● **WHAT IS REQUIRED**: Every line below should be duplicated exactly.

─── COLLECTED MATERIAL ───

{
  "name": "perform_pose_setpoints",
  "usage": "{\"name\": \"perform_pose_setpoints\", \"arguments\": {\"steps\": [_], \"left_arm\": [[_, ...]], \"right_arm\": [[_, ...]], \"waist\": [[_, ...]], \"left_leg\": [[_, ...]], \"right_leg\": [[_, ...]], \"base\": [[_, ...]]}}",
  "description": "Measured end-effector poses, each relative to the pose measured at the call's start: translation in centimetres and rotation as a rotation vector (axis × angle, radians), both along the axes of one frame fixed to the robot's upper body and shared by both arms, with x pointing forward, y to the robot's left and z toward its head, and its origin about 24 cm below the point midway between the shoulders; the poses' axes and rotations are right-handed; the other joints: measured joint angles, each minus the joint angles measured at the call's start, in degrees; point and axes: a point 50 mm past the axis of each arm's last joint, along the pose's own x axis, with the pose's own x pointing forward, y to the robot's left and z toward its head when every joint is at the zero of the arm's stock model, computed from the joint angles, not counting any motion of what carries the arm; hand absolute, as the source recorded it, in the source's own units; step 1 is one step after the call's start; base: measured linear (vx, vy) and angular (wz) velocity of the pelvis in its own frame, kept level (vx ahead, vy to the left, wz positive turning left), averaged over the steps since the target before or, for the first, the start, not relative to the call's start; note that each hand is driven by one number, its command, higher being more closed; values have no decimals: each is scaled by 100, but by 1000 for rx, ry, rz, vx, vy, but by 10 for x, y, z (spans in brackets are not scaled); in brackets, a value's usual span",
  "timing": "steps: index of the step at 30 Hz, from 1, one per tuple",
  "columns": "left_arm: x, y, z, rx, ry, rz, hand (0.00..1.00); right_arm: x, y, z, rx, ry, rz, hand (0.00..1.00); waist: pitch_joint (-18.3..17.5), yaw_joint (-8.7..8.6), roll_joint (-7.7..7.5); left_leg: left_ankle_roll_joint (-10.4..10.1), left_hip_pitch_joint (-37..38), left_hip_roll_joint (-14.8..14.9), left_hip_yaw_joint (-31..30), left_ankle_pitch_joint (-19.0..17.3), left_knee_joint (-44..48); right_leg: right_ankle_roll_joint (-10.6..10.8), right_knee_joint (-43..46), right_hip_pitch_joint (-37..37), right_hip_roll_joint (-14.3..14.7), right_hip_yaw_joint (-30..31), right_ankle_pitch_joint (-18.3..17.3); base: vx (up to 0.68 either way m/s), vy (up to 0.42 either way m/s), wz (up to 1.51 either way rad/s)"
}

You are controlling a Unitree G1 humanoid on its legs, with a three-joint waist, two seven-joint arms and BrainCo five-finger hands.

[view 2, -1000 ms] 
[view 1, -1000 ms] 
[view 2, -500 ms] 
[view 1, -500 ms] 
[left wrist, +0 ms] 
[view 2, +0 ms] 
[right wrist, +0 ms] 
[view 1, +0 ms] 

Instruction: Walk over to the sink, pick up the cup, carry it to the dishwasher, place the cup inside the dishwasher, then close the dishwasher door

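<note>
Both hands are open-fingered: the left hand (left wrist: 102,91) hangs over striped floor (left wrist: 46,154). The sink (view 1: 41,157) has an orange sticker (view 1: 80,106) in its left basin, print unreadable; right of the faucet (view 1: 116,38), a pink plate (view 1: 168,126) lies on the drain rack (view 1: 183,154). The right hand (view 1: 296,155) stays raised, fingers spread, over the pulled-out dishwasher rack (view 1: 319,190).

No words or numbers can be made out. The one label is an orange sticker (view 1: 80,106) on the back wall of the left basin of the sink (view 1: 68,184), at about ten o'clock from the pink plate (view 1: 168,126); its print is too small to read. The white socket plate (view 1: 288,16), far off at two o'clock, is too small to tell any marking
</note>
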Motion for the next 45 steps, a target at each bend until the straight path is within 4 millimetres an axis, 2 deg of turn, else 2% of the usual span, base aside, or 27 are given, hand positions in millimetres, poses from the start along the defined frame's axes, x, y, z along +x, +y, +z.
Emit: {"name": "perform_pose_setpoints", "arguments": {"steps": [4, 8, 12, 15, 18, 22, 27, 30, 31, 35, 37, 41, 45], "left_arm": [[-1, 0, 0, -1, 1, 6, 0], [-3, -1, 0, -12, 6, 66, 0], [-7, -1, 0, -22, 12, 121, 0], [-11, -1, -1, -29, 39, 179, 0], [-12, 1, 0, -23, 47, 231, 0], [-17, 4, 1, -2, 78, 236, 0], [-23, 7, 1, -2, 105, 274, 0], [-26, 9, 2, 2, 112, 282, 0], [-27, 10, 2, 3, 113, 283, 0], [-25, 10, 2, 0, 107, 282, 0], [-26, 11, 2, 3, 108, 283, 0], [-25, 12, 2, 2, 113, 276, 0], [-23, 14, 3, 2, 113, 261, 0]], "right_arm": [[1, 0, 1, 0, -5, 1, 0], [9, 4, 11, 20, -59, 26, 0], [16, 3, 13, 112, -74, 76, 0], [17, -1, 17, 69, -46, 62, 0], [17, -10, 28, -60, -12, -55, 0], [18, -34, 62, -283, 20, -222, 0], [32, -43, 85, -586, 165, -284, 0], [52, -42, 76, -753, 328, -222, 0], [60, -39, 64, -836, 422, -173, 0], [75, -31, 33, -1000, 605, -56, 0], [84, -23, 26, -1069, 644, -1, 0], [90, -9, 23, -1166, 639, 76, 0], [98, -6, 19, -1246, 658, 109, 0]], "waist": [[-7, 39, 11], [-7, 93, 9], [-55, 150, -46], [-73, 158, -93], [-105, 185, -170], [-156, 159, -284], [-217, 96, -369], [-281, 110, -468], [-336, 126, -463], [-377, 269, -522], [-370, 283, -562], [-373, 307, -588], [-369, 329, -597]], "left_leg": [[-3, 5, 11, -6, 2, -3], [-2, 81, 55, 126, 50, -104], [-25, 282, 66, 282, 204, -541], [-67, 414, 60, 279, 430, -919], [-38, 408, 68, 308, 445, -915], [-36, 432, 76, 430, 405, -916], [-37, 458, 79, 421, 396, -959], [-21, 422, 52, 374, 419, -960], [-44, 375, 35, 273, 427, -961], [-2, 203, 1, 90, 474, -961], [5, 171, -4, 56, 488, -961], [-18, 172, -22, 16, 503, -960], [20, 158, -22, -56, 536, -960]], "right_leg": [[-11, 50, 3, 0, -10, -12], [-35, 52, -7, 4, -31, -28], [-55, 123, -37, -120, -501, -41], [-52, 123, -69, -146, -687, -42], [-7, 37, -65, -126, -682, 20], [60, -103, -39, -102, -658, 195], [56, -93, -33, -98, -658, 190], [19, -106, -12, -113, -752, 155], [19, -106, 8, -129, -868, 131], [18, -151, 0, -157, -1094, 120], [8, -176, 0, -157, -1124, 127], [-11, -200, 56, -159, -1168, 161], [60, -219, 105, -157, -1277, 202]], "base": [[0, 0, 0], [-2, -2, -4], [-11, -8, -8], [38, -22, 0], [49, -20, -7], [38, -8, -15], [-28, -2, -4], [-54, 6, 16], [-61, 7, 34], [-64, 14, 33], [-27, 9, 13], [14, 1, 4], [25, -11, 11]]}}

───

● **THE COMPLETED TASK**:
{
  "name": "perform_pose_setpoints",
  "usage": "{\"name\": \"perform_pose_setpoints\", \"arguments\": {\"steps\": [_], \"left_arm\": [[_, ...]], \"right_arm\": [[_, ...]], \"waist\": [[_, ...]], \"left_leg\": [[_, ...]], \"right_leg\": [[_, ...]], \"base\": [[_, ...]]}}",
  "description": "Measured end-effector poses, each relative to the pose measured at the call's start: translation in centimetres and rotation as a rotation vector (axis × angle, radians), both along the axes of one frame fixed to the robot's upper body and shared by both arms, with x pointing forward, y to the robot's left and z toward its head, and its origin about 24 cm below the point midway between the shoulders; the poses' axes and rotations are right-handed; the other joints: measured joint angles, each minus the joint angles measured at the call's start, in degrees; point and axes: a point 50 mm past the axis of each arm's last joint, along the pose's own x axis, with the pose's own x pointing forward, y to the robot's left and z toward its head when every joint is at the zero of the arm's stock model, computed from the joint angles, not counting any motion of what carries the arm; hand absolute, as the source recorded it, in the source's own units; step 1 is one step after the call's start; base: measured linear (vx, vy) and angular (wz) velocity of the pelvis in its own frame, kept level (vx ahead, vy to the left, wz positive turning left), averaged over the steps since the target before or, for the first, the start, not relative to the call's start; note that each hand is driven by one number, its command, higher being more closed; values have no decimals: each is scaled by 100, but by 1000 for rx, ry, rz, vx, vy, but by 10 for x, y, z (spans in brackets are not scaled); in brackets, a value's usual span",
  "timing": "steps: index of the step at 30 Hz, from 1, one per tuple",
  "columns": "left_arm: x, y, z, rx, ry, rz, hand (0.00..1.00); right_arm: x, y, z, rx, ry, rz, hand (0.00..1.00); waist: pitch_joint (-18.3..17.5), yaw_joint (-8.7..8.6), roll_joint (-7.7..7.5); left_leg: left_ankle_roll_joint (-10.4..10.1), left_hip_pitch_joint (-37..38), left_hip_roll_joint (-14.8..14.9), left_hip_yaw_joint (-31..30), left_ankle_pitch_joint (-19.0..17.3), left_knee_joint (-44..48); right_leg: right_ankle_roll_joint (-10.6..10.8), right_knee_joint (-43..46), right_hip_pitch_joint (-37..37), right_hip_roll_joint (-14.3..14.7), right_hip_yaw_joint (-30..31), right_ankle_pitch_joint (-18.3..17.3); base: vx (up to 0.68 either way m/s), vy (up to 0.42 either way m/s), wz (up to 1.51 either way rad/s)"
}

You are controlling a Unitree G1 humanoid on its legs, with a three-joint waist, two seven-joint arms and BrainCo five-finger hands.

[view 2, -1000 ms] 
[view 1, -1000 ms] 
[view 2, -500 ms] 
[view 1, -500 ms] 
[left wrist, +0 ms] 
[view 2, +0 ms] 
[right wrist, +0 ms] 
[view 1, +0 ms] 

Instruction: Walk over to the sink, pick up the cup, carry it to the dishwasher, place the cup inside the dishwasher, then close the dishwasher door

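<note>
Both hands are open-fingered: the left hand (left wrist: 102,91) hangs over striped floor (left wrist: 46,154). The sink (view 1: 41,157) has an orange sticker (view 1: 80,106) in its left basin, print unreadable; right of the faucet (view 1: 116,38), a pink plate (view 1: 168,126) lies on the drain rack (view 1: 183,154). The right hand (view 1: 296,155) stays raised, fingers spread, over the pulled-out dishwasher rack (view 1: 319,190).

No words or numbers can be made out. The one label is an orange sticker (view 1: 80,106) on the back wall of the left basin of the sink (view 1: 68,184), at about ten o'clock from the pink plate (view 1: 168,126); its print is too small to read. The white socket plate (view 1: 288,16), far off at two o'clock, is too small to tell any marking
</note>
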Motion for the next 45 steps, a target at each bend until the straight path is within 4 millimetres an axis, 2 deg of turn, else 2% of the usual span, base aside, or 27 are given, hand positions in millimetres, poses from the start along the defined frame's axes, x, y, z along +x, +y, +z.
Emit: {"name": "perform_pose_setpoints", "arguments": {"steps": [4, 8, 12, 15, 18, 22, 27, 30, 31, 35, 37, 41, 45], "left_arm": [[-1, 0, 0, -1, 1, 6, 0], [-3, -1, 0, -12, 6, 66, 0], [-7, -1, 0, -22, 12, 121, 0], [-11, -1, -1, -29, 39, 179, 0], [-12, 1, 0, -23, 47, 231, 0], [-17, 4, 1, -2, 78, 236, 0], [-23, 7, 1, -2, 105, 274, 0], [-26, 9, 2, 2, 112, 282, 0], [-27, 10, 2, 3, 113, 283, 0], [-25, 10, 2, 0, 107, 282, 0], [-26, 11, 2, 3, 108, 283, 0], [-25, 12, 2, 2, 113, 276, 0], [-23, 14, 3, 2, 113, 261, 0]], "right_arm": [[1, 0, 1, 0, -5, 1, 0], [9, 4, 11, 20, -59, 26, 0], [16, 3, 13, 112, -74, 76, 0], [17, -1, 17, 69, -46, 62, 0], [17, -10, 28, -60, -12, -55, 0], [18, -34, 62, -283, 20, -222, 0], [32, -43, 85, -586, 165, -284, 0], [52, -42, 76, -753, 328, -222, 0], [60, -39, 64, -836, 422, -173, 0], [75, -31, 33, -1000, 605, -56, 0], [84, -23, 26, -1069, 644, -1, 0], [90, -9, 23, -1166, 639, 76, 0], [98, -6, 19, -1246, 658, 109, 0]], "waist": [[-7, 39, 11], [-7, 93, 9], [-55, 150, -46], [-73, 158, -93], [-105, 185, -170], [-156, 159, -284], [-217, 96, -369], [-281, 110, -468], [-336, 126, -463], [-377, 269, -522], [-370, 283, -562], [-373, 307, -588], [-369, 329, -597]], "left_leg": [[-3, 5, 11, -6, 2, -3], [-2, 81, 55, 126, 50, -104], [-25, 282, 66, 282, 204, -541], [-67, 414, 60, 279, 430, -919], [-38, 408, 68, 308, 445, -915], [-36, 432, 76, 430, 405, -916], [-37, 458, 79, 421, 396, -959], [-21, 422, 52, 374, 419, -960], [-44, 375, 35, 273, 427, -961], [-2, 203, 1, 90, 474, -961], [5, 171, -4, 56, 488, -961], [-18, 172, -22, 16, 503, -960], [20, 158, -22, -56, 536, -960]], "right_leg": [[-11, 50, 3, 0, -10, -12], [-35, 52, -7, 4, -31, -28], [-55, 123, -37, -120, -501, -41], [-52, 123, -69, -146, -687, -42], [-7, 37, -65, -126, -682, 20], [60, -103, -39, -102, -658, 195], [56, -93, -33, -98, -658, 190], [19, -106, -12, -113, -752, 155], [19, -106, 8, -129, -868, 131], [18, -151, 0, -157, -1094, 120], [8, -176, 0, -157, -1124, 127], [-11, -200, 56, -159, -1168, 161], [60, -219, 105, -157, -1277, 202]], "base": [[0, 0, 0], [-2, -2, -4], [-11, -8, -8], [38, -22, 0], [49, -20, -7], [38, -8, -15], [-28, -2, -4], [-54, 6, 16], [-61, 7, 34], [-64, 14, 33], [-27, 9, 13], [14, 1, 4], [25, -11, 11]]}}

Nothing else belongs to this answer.